After winning his first two statewide elections in Virginia Gilmore lost his most recent election in historic fashion, the 2008 U.S. Senate race against former Democratic Governor Mark Warner. Before that Gilmore dropped out of the 2008 presidential campaign after generating little interest in his candidacy.
During the 2008 Senate race Gilmore became embroiled in a controversy after he submitted inaccurate information on his campaign financial disclosure forms concealing his ties to a government contractor that allegedly conspired to defraud the federal government. Gilmore dismissed the issue as a “clerical error” and had the forms corrected.
Gilmore was criticized for his performance as Republican National Committee chairman, which ended with his resignation after one year (chairs normally serve a two-year term). He reportedly had a contentious relationship with the George W. Bush White House, and was criticized for not being aggressive in promoting the President’s agenda. Republicans also lost two major gubernatorial elections in states where they had previously held the governor’s mansion, including Virginia.
Gilmore also experienced a controversial episode during his governorship with the case of Hugh Finn. In 1998, Gilmore fought a court decision giving Michele Finn the right to remove life support from her coma-stricken husband, Hugh Finn. Gilmore lost the legal battle, and the state of Virginia was ordered to pay Michele Finn’s legal and court costs.

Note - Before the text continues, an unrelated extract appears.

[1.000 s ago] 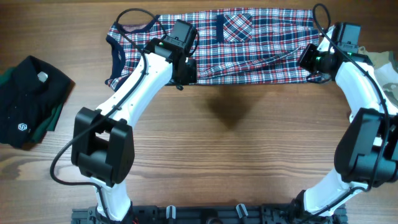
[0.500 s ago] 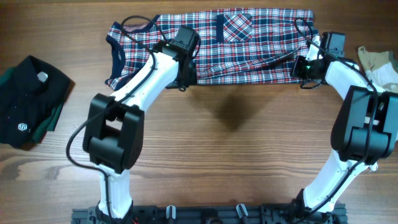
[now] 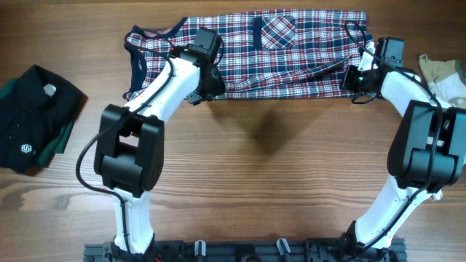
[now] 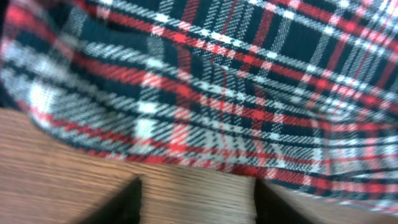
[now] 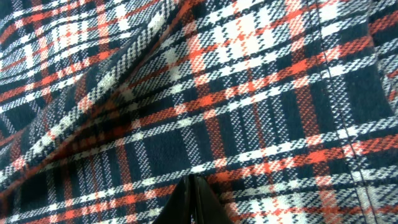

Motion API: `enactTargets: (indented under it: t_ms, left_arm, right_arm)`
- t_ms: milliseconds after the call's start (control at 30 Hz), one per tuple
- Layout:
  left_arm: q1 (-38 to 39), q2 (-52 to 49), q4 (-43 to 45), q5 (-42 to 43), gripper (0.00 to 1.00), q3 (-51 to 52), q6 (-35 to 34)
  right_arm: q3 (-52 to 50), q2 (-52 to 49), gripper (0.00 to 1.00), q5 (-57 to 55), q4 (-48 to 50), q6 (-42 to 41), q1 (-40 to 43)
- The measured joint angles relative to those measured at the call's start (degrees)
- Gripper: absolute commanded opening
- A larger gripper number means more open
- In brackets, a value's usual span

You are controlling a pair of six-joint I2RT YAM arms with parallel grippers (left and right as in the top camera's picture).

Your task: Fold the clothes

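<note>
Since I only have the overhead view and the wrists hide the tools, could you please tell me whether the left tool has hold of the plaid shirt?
Observer: No. The left wrist view shows the left tool open, its fingers apart over bare table.
Operator: Thank you. Where does the hem lie relative to it?
Observer: The edge of the plaid shirt lies just ahead of the fingers, not between them.
Operator: And the right tool, please?
Observer: The right tool is shut. Plaid cloth fills its view right up to the tips, so it seems to be pinching the shirt.
</note>
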State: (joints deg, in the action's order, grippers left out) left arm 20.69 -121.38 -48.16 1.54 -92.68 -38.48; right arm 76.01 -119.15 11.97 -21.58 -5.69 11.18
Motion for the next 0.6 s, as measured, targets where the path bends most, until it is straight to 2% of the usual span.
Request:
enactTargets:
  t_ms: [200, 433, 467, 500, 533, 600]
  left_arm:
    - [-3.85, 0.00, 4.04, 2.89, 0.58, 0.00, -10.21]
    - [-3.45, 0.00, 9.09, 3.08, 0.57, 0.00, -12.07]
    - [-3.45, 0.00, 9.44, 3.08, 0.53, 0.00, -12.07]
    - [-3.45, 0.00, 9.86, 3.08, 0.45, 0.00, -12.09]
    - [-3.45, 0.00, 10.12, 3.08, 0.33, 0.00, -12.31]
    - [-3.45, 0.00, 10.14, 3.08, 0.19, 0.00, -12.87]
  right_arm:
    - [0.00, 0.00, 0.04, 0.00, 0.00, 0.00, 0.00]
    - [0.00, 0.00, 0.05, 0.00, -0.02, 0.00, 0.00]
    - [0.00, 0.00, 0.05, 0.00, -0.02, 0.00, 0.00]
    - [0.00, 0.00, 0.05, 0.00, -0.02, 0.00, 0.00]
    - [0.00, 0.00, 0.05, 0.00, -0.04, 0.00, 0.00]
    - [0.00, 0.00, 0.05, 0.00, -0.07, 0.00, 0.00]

Gilmore has been largely absent from the national political scene since leaving the Virginia governor’s office and RNC chairmanship, aside from his brief presidential bid in 2007 and crushing U.S. Senate election loss in 2008.
Jim Gilmore receives a high mark for consistency and low marks for effectiveness.
Gilmore is a principled individual and remained consistent on issues before, during and after his governorship. He receives a lower score for political skills, given his recent losses in Virginia and poor showing in 2008. He is not considered a dynamic speaker and is seen as somewhat confrontational. State spending grew significantly while he was governor.
He has no scandals to point to and is reliable on conservative issues. He accomplished much while governor, including repealing the state car tax. He has held many leadership positions in the GOP universe, including chairmanship of the Republican National Committee.
Gilmore lacks fundraising ability and shows zero momentum as a viable candidate. His solid political experience is overshadowed by his inability to overcome perceived irrelevancy in the race for the Republican nomination.